Here are a few of the most notable places and people connected to the movie…
Cadillac Range and Cadillac Ranch
Perhaps one of the most recognizable movie “landmarks” for most is the “Cadillac Range,” an obvious nod to the famous roadside attraction Cadillac Ranch just outside Amarillo, Texas. In real life, Cadillac Ranch is an art installation featuring 10 old Cadillacs buried nose-down in the middle of a field.
Ant Farm, the original creators of the project, wanted people to interact with the installation, and as most of you know, people do… with spray paint! Although completely repainted occasionally for special occasions or to just “clean the slate,” it doesn’t take long for the Caddies to be covered again with shout-outs to significant others and other graffiti.

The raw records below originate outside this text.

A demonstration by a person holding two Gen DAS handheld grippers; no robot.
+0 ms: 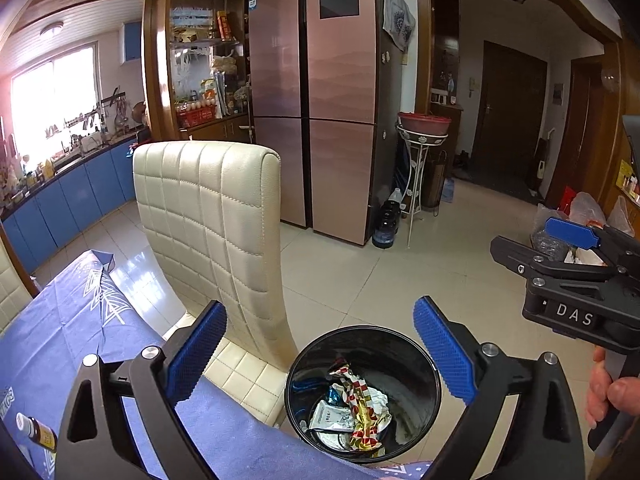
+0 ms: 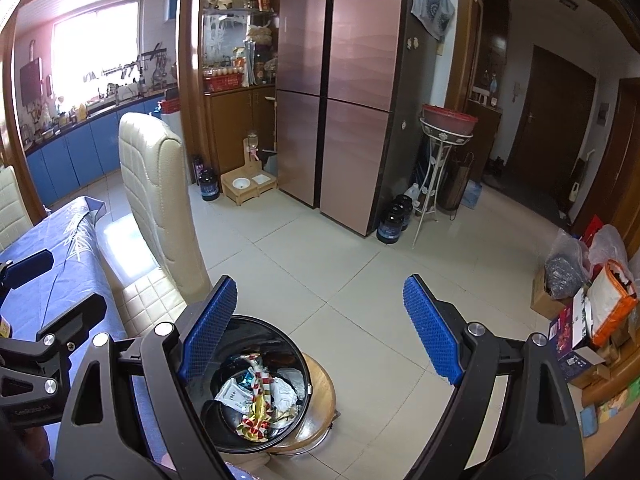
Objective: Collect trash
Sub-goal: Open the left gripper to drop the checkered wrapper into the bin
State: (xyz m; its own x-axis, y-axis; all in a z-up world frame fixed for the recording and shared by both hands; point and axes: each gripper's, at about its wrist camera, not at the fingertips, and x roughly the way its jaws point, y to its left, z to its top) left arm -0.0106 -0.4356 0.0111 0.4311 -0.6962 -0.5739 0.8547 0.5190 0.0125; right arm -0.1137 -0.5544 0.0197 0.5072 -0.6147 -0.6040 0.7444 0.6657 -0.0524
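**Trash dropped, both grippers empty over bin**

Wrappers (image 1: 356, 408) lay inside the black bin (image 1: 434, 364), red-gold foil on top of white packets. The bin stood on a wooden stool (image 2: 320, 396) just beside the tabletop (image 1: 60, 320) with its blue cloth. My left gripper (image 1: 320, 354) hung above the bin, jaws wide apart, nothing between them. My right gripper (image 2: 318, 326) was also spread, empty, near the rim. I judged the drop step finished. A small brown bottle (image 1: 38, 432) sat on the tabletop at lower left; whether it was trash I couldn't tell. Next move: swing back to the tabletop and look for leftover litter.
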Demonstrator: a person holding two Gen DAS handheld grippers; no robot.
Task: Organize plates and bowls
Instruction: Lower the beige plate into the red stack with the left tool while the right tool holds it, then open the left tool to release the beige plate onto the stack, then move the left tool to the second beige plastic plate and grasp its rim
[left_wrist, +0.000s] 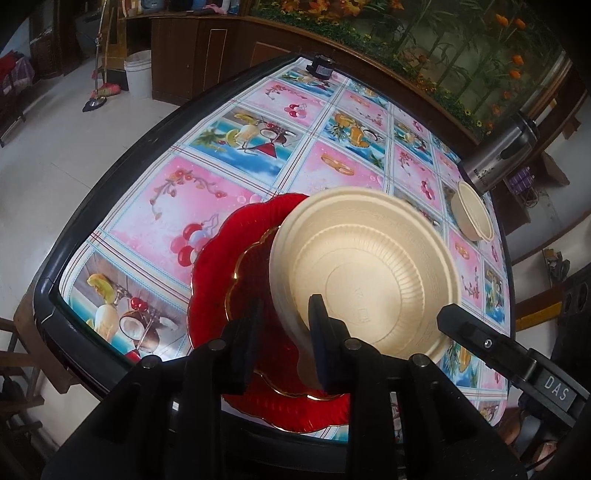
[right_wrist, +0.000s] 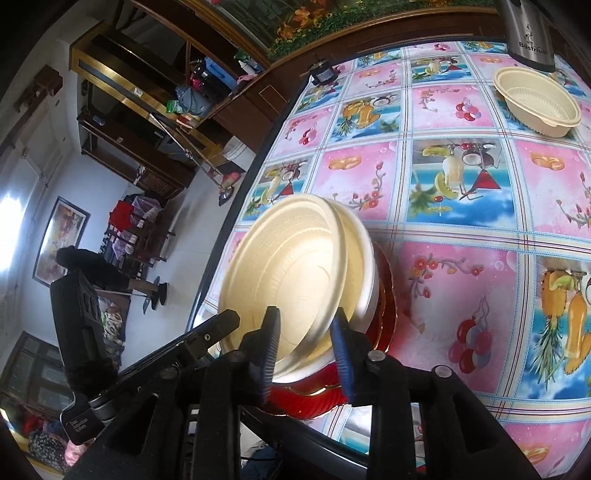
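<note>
A cream ribbed bowl (left_wrist: 369, 273) hangs tilted above two stacked red scalloped plates (left_wrist: 221, 251) near the table's front edge. My left gripper (left_wrist: 286, 347) is shut on the bowl's near rim, one finger inside and one outside. In the right wrist view the cream bowl (right_wrist: 295, 273) looks like two nested bowls over the red plates (right_wrist: 384, 317). My right gripper (right_wrist: 306, 354) straddles the bowl's lower rim; whether it pinches is unclear. My right gripper's finger (left_wrist: 480, 332) shows beside the bowl. Another cream bowl (right_wrist: 535, 99) sits far right; it also shows in the left wrist view (left_wrist: 474, 212).
The table (left_wrist: 207, 177) has a pink and blue fruit-print cloth and a dark raised edge (left_wrist: 110, 192). A steel thermos (right_wrist: 530, 33) stands behind the far bowl. A small black object (left_wrist: 319, 68) sits at the far edge. Wooden cabinets stand beyond.
</note>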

Cozy Cone and the Wigwam Motels
Who doesn’t find the little traffic-cone motel rooms in the movie just adorable? Did you realize the “Cozy Cone,” isn’t all fiction? The Cozy Cone is pretty easily linked to the 2 Wigwam Motels found on Route 66. The whole “Wigwam Villages,” concept was actually meant to be an entire chain of teepee-shaped motels across the nation. There were as many as 7 of these “Wigwam Villages,” across the US at one time, but today there are only 3 remaining- 2 of them on Route 66.
The first Wigwam Motel (assuming you’re going east to west) is in Holbrook, AZ. Flanked by classic cars and an awesome bright green neon sign, it’s popular for overnights and just day-time tourist photos. The second Wigwam Motel in San Bernardino, CA has lush, green landscaping, a pool perfect for relaxing after a day on the road, and plenty of vintage cars and trucks for framing up your pictures.
Even the name “Cozy Cone” may have a little significance. Alluring alliteration aside (See what we did there?), the Cozy Cone may be a sneaky tip of the hat to the Cozy Dog in Springfield, IL. The Cozy Dog’s founder, Ed Waldmire, is often credited with basically inventing the corn dog, and his son, Bob Waldmire, was a legendary Route 66 figure. (We’ll talk about him a little later…)
Ramone’s & the U-Drop Inn
One look at the U-Drop Inn (aka Tower Conoco), and it’s pretty obvious why there just had to be a place in the movie based on it. Undoubtedly the best example of art deco architecture along Route 66, U-Drop Inn has a storied history all its own, including visits from the King, Elvis Presley.
The former Shamrock, Texas filling station and cafe sat mostly empty for many years, but thankfully it’s been restored into a wonderful gift shop. Oh, and just like the movie, the outside of the U-Drop Inn really dazzles at night with it’s lights. If you have kids or grandkids, they also have a great Cars section of gifts!
Lizzie’s & Hackberry General Store
Few places on Route 66 really capture that nostalgic vibe quite like the Hackberry General Store, so it’s no big surprise it finds a counterpart in the movie with Lizzie’s Curio Shop. From its isolated location in the beautiful red rock hills of Arizona to the rusty old cars scattered around to the old signs and truly funky interior, the Hackberry General Store is Route 66 gold through and through.
Side note: That Bob Waldmire we mentioned earlier also owned the store for a period of time. More on him later…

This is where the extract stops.